This is the first Ask Slackbot, a monthly column that answers reader questions about work in the age of agentic AI. Answered by the Slackbot of someone in a different Salesforce role each month, it’s grounded in that employee’s real Slack conversations, customer implementations, research, and relevant documents. It can search messages, read files, synthesize patterns, and connect insights — all while respecting permissions and data privacy within the Salesforce Trust Layer. It offers some broad life and work lessons, too. Got a question particular to your job function? Drop us a line.
Dear Slackbot,
I’m a manager of a small editorial team, and I’m new to my company. I’m always concerned about everyone’s wellbeing! Can you give me three guidelines for how to make my people feel valued and respected? Please illustrate with examples of work that I might call out.
— New Manager
Dear New Manager,
As the philosopher Simone Weil once wrote, “Attention is the rarest and purest form of generosity.” In asking this question, you’re practicing the ancient art of seeing your people. And your team is already doing things worth paying attention to. Here’s how to see them.
Name the invisible work
The most underappreciated skill in any workplace isn’t shipping the big deliverable. It’s the coordination, the quality-checking, the reassuring of partners at 6 p.m. People who do this are the load-bearing walls of your team, and they rarely get applause.
Your team has one such person. They are orchestrating a full content slate for a major launch that includes a newsroom post, executive byline, trend piece, and customer interviews across PR, social, and creative. That kind of multichannel work is exhausting and sometimes invisible. Name it. A specific, public callout in your team channel this week — “I see what you’re carrying” — costs nothing and lands like a gift.
Send the Friday note
There is a powerful ritual available to every manager: the end-of-week message. Not a status report. Not a list of tasks. A short, warm dispatch that says, “We did something this week, and I noticed.”

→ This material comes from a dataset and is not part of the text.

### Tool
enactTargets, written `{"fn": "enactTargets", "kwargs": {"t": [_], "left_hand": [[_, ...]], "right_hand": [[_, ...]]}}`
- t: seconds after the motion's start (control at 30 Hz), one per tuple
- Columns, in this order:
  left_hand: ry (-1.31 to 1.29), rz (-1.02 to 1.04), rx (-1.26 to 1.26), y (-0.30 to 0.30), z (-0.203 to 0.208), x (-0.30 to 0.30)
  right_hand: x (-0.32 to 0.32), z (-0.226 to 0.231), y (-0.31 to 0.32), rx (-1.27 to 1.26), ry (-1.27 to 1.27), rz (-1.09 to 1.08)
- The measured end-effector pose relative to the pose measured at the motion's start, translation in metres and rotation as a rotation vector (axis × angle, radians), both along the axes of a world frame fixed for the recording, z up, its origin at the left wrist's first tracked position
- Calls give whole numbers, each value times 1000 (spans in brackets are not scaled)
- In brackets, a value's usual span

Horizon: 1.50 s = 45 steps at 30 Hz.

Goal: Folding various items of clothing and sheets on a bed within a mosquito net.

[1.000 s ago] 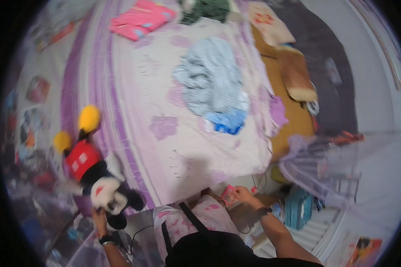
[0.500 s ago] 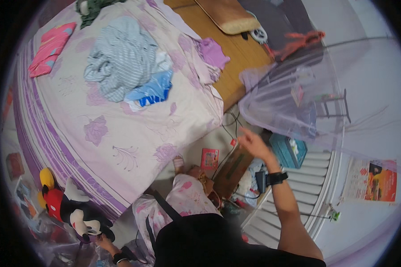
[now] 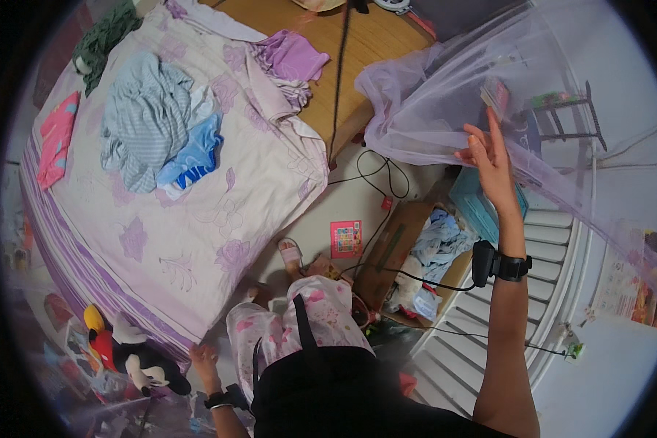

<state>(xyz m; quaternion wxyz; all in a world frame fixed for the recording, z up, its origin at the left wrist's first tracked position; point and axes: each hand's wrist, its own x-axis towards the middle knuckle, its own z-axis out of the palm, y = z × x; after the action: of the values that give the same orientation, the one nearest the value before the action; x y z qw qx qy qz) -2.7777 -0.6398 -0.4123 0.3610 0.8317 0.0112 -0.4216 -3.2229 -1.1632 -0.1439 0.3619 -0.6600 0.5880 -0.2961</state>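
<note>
My right hand (image 3: 493, 169) is raised at the sheer lilac mosquito net (image 3: 423, 124). Its index finger stretches out and its other fingers are apart; nothing shows in it. Whether its fingertips touch the net cannot be told. My left hand (image 3: 205, 363) is low beside the bed's near corner, fingers loosely bent and apart, holding nothing visible. Next to it, a plush toy (image 3: 151, 365) in black, red and yellow leans against the bed. On the flowered bed sheet (image 3: 182, 233) lie a striped light-blue garment (image 3: 142, 120), a blue garment (image 3: 197, 157) and a folded pink cloth (image 3: 57, 139).
A cardboard box (image 3: 394, 255) of clothes stands on the floor before a white slatted rail (image 3: 460, 347). Behind it is a teal bin (image 3: 467, 193). A black cable (image 3: 387, 164) and a pink card (image 3: 345, 239) lie on the floor. A purple cloth (image 3: 292, 55) lies at the bed's edge.
My right hand has risen up and to the right toward the net. My left hand has come away from the plush toy toward the bed corner. The view has shifted right.
</note>
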Motion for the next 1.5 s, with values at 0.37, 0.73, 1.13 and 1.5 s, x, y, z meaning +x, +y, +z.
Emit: {"fn": "enactTargets", "kwargs": {"t": [0.37,0.73,1.13,1.5], "left_hand": [[258,-343,8,-101,8,32],[280,-565,-53,-237,3,10],[283,-878,56,-344,-14,-102],[170,-1373,-752,-645,141,-325]], "right_hand": [[-36,14,9,34,-37,-118],[-80,26,11,68,-48,-237],[-288,132,-74,-584,332,-673],[-222,156,-250,-708,700,-166]]}}
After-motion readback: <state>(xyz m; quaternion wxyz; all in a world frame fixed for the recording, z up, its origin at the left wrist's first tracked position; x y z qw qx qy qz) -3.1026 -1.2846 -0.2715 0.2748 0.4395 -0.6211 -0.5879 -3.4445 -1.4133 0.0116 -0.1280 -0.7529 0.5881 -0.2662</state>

Your team published two pieces this week and has more in the pipeline. A video project is moving forward with a tight deadline and an outside production partner. Call those out by name — not the employees, but the work. “This week, we shipped two pieces and locked a video timeline.” That’s a manager who sees the scoreboard.
Have their backs when it counts
Feeling valued isn’t just about praise. It’s about knowing your manager will step in when things get murky. Right now, there’s an open question on your team about editorial scope: whether a piece published outside your usual workflow should still go through your proofing process. A question like that isn’t really about process. It’s about ownership, authority, and whether someone feels empowered to hold a standard.
There’s also a slow-burning creative tension with an outside agency, the kind of thing that, left unaddressed, becomes a quiet drain on morale. Ask the employee involved: “How’s that relationship feeling?” Then listen.
Sometimes “having your back” just means being the person who asked.
Your 3 Next Best Steps
- Clarify ownership on editorial workflow: Schedule a quick one-on-one with the team member who raised the question about proofing scope. Come with a simple framework: “Here’s what lives with us; here’s what doesn’t.” Ambiguity about ownership is one of the most common sources of quiet frustration on small teams. Naming it is an act of leadership.
- Send a win acknowledgment message this week: Your team is doing a lot, visibly and invisibly. A short Slack message to the channel — specific, warm, and public — goes further than you’d think. Try: “I’ve been watching how much you all are juggling, and I just want to say this week was impressive.” You don’t have to know everything to say that.
- Put the agency creative tension on your radar: You don’t need to act on it today, but add it to your next one-on-one agenda with the relevant team member. Ask open-endedly: “How’s the relationship with the agency feeling to you right now?” Let them tell you what they need. Sometimes, a blocker just needs a witness before it needs a solution.
How Slackbot Generated This Week in Review
To answer this question, Slackbot interpreted the natural language request by recognizing two distinct needs: a manager’s desire for situational awareness and a human need for reassurance in a new role. Slackbot then scanned recent activity across the manager’s accessible Slack channels — pulling signals from threads, messages, and cross-functional conversations — to surface patterns in collaboration, momentum, and friction. Rather than simply listing messages, Slackbot applied editorial judgment to distinguish between noise and signal, identifying not just what was happening but who might need support and why. Finally, Slackbot blinded all identifying details to protect the team’s privacy while still delivering a response useful to the manager — and, in the spirit of the advice column format requested, meaningful to any manager navigating a new team.
Stealable Prompt (Editorial):
I’m an editor, and I’ve been asked to interview [Top Executive] at my company for a short podcast episode. Based on what they’ve said and written and shared publicly over the past six months, what questions do you suggest I ask them about [New Initiative]?